The task: The answer must be the data, repeated exactly.

Given material:

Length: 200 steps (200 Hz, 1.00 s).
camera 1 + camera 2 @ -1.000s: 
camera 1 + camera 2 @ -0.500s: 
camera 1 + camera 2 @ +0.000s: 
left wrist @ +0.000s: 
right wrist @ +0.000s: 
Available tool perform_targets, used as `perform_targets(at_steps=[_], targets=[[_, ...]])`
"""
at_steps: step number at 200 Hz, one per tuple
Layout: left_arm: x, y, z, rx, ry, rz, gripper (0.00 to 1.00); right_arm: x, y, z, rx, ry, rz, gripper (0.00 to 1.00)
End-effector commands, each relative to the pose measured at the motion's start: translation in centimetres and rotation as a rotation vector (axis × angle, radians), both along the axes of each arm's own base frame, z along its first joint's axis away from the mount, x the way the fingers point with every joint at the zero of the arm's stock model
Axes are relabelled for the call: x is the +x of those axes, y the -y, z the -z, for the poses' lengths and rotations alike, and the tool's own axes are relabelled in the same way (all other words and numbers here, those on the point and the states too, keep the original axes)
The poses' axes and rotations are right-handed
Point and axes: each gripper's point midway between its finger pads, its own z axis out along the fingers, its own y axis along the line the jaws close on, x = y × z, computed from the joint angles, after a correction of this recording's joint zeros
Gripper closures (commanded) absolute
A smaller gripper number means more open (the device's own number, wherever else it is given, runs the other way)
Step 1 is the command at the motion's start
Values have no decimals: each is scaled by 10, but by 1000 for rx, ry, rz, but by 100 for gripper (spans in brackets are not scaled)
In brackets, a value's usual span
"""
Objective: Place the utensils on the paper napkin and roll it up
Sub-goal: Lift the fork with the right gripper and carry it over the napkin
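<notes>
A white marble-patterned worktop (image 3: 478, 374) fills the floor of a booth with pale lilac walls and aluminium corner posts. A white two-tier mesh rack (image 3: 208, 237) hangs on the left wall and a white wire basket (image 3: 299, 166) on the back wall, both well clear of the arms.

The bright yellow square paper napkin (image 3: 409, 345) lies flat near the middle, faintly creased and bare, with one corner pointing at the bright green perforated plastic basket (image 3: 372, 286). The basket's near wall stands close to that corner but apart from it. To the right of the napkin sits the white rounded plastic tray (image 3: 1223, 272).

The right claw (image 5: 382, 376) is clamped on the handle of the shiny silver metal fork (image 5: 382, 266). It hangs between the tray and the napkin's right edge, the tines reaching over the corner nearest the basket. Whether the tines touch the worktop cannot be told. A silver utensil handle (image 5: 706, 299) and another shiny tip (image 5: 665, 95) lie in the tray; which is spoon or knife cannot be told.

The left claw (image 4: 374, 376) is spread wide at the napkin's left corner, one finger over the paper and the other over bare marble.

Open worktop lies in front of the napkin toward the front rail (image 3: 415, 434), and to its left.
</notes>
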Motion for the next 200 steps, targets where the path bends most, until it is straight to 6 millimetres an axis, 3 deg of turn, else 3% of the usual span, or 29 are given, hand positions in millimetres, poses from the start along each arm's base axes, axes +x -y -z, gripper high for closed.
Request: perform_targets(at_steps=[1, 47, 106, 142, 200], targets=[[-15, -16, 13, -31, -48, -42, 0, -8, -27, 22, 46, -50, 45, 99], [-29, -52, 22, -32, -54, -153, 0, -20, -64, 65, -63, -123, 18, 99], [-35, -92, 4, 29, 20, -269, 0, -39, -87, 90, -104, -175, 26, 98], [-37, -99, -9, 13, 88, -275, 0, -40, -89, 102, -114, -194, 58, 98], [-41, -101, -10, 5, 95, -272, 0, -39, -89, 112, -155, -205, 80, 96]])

Result of the exercise:
Length: 200 steps (200 Hz, 1.00 s).
camera 1 + camera 2 @ -1.000s: 
camera 1 + camera 2 @ -0.500s: 
camera 1 + camera 2 @ +0.000s: 
left wrist @ +0.000s: 
right wrist @ +0.000s: 
Available tool perform_targets, used as `perform_targets(at_steps=[_], targets=[[_, ...]])`
"""
at_steps: step number at 200 Hz, one per tuple
Layout: left_arm: x, y, z, rx, ry, rz, gripper (0.00 to 1.00); right_arm: x, y, z, rx, ry, rz, gripper (0.00 to 1.00)
End-effector commands, each relative to the pose measured at the motion's start: translation in centimetres and rotation as a rotation vector (axis × angle, radians), both along the axes of each arm's own base frame, z along its first joint's axis away from the mount, x the way the fingers point with every joint at the zero of the arm's stock model
Axes are relabelled for the call: x is the +x of those axes, y the -y, z the -z, for the poses' lengths and rotations alike, and the tool's own axes are relabelled in the same way (all other words and numbers here, those on the point and the states too, keep the original axes)
The poses' axes and rotations are right-handed
Point and axes: each gripper's point midway between its finger pads, its own z axis out along the fingers, its own y axis along the line the jaws close on, x = y × z, computed from the joint angles, after a correction of this recording's joint zeros
Gripper closures (commanded) absolute
A smaller gripper number means more open (the device's own number, wherever else it is given, runs the other way)
Step 1 is the command at the motion's start
Values have no decimals: each is scaled by 10, but by 1000 for rx, ry, rz, but by 100 for gripper (spans in brackets are not scaled)
In brackets, a value's usual span
"""
Objective: Place the utensils on the paper napkin and roll it up
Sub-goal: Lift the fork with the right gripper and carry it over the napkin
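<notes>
A white marble-patterned worktop (image 3: 478, 374) fills the floor of a booth with pale lilac walls and aluminium corner posts. A white two-tier mesh rack (image 3: 208, 237) hangs on the left wall and a white wire basket (image 3: 299, 166) on the back wall, both well clear of the arms.

The bright yellow square paper napkin (image 3: 409, 345) lies flat near the middle, faintly creased and bare, with one corner pointing at the bright green perforated plastic basket (image 3: 372, 286). The basket's near wall stands close to that corner but apart from it. To the right of the napkin sits the white rounded plastic tray (image 3: 1223, 272).

The right claw (image 5: 382, 376) is clamped on the handle of the shiny silver metal fork (image 5: 382, 266). It hangs between the tray and the napkin's right edge, the tines reaching over the corner nearest the basket. Whether the tines touch the worktop cannot be told. A silver utensil handle (image 5: 706, 299) and another shiny tip (image 5: 665, 95) lie in the tray; which is spoon or knife cannot be told.

The left claw (image 4: 374, 376) is spread wide at the napkin's left corner, one finger over the paper and the other over bare marble.

Open worktop lies in front of the napkin toward the front rail (image 3: 415, 434), and to its left.
</notes>
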Motion for the next 200 steps, targets where the path bends most, until it is straight to 6 millimetres an axis, 3 deg of turn, else 3% of the usual span, or 29 are given, hand positions in millimetres, poses from the start along each arm's base axes, axes +x -y -z, gripper high for closed.
Request: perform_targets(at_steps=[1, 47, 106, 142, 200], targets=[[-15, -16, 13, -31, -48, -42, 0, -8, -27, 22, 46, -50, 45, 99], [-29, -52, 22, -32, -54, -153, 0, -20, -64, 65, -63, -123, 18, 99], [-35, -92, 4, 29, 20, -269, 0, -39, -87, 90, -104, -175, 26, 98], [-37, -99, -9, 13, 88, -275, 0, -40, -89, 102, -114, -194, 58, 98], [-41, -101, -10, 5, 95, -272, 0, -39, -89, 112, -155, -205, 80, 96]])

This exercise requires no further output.